> [PROBLEM DESCRIPTION]
Reproduce the lines of the listing exactly, beginning at the top, until the line with "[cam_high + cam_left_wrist" has been reproduced too.

┌──

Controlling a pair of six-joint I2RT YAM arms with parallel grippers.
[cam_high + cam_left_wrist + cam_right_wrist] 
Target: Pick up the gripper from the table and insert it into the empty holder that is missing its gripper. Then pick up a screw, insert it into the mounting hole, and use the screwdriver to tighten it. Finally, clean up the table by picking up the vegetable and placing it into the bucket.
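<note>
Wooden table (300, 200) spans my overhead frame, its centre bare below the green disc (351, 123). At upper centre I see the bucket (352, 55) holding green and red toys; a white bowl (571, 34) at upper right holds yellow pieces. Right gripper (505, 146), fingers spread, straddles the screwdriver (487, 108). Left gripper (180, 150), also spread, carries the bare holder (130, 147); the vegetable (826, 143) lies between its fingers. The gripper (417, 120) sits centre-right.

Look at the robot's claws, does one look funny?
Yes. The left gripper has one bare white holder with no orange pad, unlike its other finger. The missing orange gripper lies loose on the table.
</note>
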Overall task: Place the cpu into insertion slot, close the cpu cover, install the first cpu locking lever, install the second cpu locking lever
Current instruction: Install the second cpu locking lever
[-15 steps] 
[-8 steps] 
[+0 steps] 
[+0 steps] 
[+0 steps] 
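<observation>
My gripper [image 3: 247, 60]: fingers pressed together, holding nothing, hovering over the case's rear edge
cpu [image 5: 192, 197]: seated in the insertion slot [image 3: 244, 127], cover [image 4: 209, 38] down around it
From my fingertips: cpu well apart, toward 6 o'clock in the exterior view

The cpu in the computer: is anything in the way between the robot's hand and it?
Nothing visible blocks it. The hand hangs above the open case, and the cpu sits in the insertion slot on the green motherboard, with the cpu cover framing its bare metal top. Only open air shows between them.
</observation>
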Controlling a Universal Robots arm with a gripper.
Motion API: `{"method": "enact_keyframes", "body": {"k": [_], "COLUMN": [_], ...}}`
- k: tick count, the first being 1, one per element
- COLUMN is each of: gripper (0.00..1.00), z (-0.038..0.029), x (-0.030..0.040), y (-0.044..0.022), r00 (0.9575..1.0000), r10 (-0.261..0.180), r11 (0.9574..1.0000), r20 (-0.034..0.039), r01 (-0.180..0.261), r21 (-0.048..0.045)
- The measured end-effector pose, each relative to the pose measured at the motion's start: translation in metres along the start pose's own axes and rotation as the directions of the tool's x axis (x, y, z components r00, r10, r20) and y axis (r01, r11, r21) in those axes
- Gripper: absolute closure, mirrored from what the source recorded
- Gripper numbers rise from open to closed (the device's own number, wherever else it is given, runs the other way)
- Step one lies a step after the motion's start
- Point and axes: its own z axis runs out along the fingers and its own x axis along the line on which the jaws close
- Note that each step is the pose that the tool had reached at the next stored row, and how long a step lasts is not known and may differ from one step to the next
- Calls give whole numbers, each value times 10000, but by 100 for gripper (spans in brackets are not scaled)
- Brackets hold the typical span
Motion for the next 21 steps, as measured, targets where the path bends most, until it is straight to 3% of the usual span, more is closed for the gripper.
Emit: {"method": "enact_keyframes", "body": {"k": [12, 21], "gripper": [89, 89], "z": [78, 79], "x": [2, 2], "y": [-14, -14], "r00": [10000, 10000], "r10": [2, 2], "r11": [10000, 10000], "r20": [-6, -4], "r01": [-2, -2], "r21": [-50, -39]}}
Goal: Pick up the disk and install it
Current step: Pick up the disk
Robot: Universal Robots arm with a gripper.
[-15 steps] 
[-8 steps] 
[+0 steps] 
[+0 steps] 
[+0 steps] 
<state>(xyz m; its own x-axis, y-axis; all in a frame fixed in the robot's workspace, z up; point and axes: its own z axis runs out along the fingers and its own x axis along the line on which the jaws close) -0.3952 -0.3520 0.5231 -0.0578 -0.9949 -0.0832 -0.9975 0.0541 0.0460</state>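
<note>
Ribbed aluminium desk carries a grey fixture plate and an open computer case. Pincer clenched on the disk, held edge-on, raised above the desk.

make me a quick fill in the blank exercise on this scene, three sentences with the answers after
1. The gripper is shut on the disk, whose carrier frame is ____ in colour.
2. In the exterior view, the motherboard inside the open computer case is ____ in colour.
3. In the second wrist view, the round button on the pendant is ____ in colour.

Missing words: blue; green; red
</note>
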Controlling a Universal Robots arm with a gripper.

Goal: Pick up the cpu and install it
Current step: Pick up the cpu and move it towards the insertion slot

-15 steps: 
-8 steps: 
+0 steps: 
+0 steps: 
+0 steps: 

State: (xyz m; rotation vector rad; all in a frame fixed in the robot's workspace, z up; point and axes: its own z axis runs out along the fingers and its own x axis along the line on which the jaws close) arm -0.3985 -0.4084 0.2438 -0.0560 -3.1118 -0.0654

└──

> [RESULT]
Controlling a pair of six-joint I2RT YAM arms with parallel grippers.
[cam_high + cam_left_wrist + cam_right_wrist] 

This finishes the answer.